[WHAT THIS TASK INVOLVES]: Copy each line of the records below that has "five" in it.

======== MATERIAL FOR THIS TASK ========

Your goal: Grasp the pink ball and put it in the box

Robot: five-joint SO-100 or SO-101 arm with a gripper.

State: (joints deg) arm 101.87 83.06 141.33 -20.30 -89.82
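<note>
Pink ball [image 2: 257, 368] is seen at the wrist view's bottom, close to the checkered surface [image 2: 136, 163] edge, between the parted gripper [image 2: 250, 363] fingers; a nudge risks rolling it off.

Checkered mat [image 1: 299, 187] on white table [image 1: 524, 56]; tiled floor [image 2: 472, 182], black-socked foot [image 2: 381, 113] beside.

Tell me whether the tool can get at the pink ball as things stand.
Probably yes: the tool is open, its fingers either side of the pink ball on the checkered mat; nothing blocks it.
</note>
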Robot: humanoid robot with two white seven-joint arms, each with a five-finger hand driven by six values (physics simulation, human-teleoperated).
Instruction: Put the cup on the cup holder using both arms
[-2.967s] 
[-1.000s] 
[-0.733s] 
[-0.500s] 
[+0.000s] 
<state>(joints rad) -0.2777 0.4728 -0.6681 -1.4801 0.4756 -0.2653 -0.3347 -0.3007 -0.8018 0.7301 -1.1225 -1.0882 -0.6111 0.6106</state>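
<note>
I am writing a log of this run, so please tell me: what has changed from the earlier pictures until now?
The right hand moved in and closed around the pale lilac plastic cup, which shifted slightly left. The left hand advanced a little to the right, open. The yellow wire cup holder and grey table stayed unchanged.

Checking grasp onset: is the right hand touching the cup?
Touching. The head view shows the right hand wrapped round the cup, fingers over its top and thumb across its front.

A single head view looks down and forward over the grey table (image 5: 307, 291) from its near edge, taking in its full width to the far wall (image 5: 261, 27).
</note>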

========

[YOUR RESPONSE]:
Robot: five-joint SO-100 or SO-101 arm with a gripper.
Robot: humanoid robot with two white seven-joint arms, each with a five-finger hand driven by six values (physics simulation, human-teleoperated).

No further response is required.